NOTE: - Character.isAlphabetic method is new in Java 7. If you are using an older version, you should use Character#isLetter
String str = "asdfasdfafk asd234asda";
Map<Character, Integer> charMap = new HashMap<Character, Integer>();
char[] arr = str.toCharArray();
for (char value: arr) {
if (Character.isAlphabetic(value)) {
if (charMap.containsKey(value)) {
charMap.put(value, charMap.get(value) + 1);
} else {
charMap.put(value, 1);
}
}
}
System.out.println(charMap);
OUTPUT: -
{f=3, d=4, s=4, a=6, k=1}
If your string only contains alphabets then you can use some thing like this.

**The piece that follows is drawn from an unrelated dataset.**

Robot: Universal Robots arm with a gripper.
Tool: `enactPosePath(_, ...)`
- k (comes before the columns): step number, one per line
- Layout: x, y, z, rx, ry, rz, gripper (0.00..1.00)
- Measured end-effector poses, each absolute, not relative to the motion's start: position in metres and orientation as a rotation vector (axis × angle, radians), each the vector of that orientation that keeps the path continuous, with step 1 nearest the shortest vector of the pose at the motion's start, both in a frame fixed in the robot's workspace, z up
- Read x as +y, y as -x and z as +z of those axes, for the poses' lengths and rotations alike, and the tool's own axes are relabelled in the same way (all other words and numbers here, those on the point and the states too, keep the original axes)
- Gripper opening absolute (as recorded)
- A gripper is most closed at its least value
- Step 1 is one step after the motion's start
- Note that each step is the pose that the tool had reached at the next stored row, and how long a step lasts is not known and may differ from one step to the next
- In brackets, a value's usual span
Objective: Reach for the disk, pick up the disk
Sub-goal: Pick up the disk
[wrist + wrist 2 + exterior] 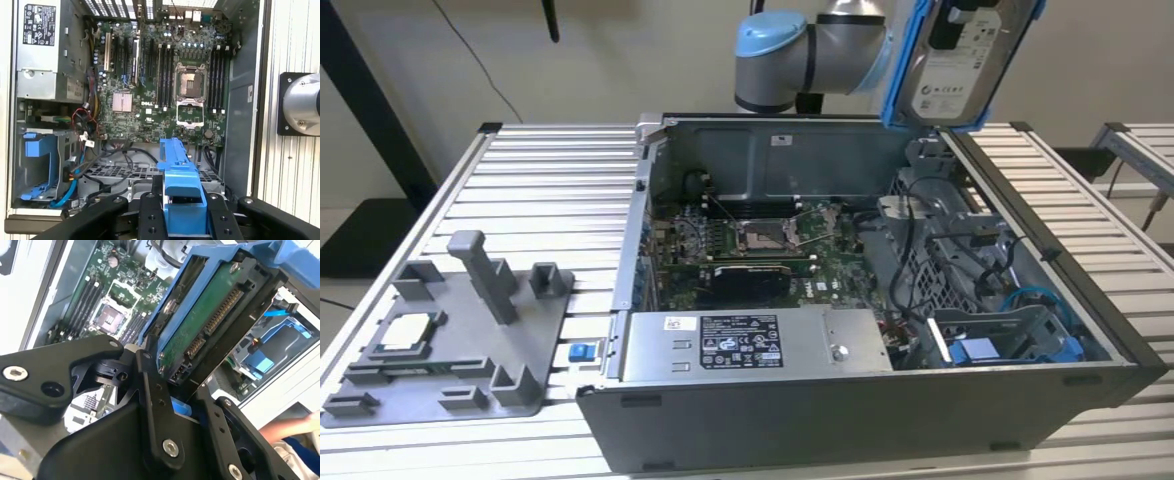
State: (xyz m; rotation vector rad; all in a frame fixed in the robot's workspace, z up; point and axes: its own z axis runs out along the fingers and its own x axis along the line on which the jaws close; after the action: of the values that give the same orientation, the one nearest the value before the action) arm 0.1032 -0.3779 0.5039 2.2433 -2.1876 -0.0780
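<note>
Starting at the exterior view's left, a grey fixture tray [447,345] lies on the ribbed metal surface [540,195], well below and far off to the side of the claw, with a small square silver chip [403,332] seated in it. Just beside the tray, against the case wall, sits a small blue clip [580,352]. Next comes the open computer case [854,400], its motherboard [747,240] with the bare processor socket [761,236] lying beneath the claw, and a silver power supply [754,345] at the near edge. Near the exterior view's right, a blue drive bay [1007,345] stands empty inside the case, with blue cables beside it.

High above the case's rear wall, at the arm's end, the disk [963,62] hangs clear of everything, label facing the camera, its blue carrier bracket around its edges. In the second wrist view the claw [172,390] is closed on the disk [210,315], black fingers [155,410] pressed against the bracket, with the green circuit board and connector end showing. In the first wrist view the claw [182,210] pinches the blue bracket [177,175] from both sides above the motherboard [155,90]. A person's hand [290,427] shows low beyond the case in the second wrist view.
</note>
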Motion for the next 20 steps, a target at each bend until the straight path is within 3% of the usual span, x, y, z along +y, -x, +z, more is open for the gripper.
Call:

public class StringExample {
public static void main(String[] args) {
String str = "abcdabghplhhnfl".toLowerCase();
// create a integer array for 26 alphabets.
// where index 0,1,2.. will be the container for frequency of a,b,c...
Integer[] ar = new Integer[26];
// fill the integer array with character frequency.
for(int i=0;i<str.length();i++) {
int j = str.charAt(i) -'a';
if(ar[j]==null) {
ar[j]= 1;
}else {
ar[j]+= 1;
}
}
// print only those alphabets having frequency greater then 1.
for(int i=0;i<ar.length;i++) {
if(ar[i]!=null && ar[i]>1) {
char c = (char) (97+i);
System.out.println("'"+c+"' comes "+ar[i]+" times.");
}
}
}
}
Output:
'a' comes 2 times.
'b' comes 2 times.
'h' comes 3 times.
'l' comes 2 times.
Finding the duplicates in a String:
Example 1 : Using HashMap
public class a36 {
public static void main(String[] args) {
String a = "Gini Rani";
fix(a);
}//main
public static void fix(String a ){
Map<Character ,Integer> map = new HashMap<>();
for (int i = 0; i <a.length() ; i++ ) {
char ch = a.charAt(i);
map.put(ch , map.getOrDefault(ch,0) +1 );
}//for
List<Character> list = new ArrayList<>();
Set<Map.Entry<Character ,Integer> > entrySet = map.entrySet();
for ( Map.Entry<Character ,Integer> entry : entrySet) {
list.add( entry.getKey() );
System.out.printf( " %s : %d %n" , entry.getKey(), entry.getValue() );
}//for
System.out.println("Duplicate elements => " + list);
}//fix
}
Example 2 : using Arrays.stream() in Java 8
public class a37 {
public static void main(String[] args) {
String aa = "Protijayi Gini";
String[] stringarray = aa.split("");
Map<String , Long> map = Arrays.stream(stringarray)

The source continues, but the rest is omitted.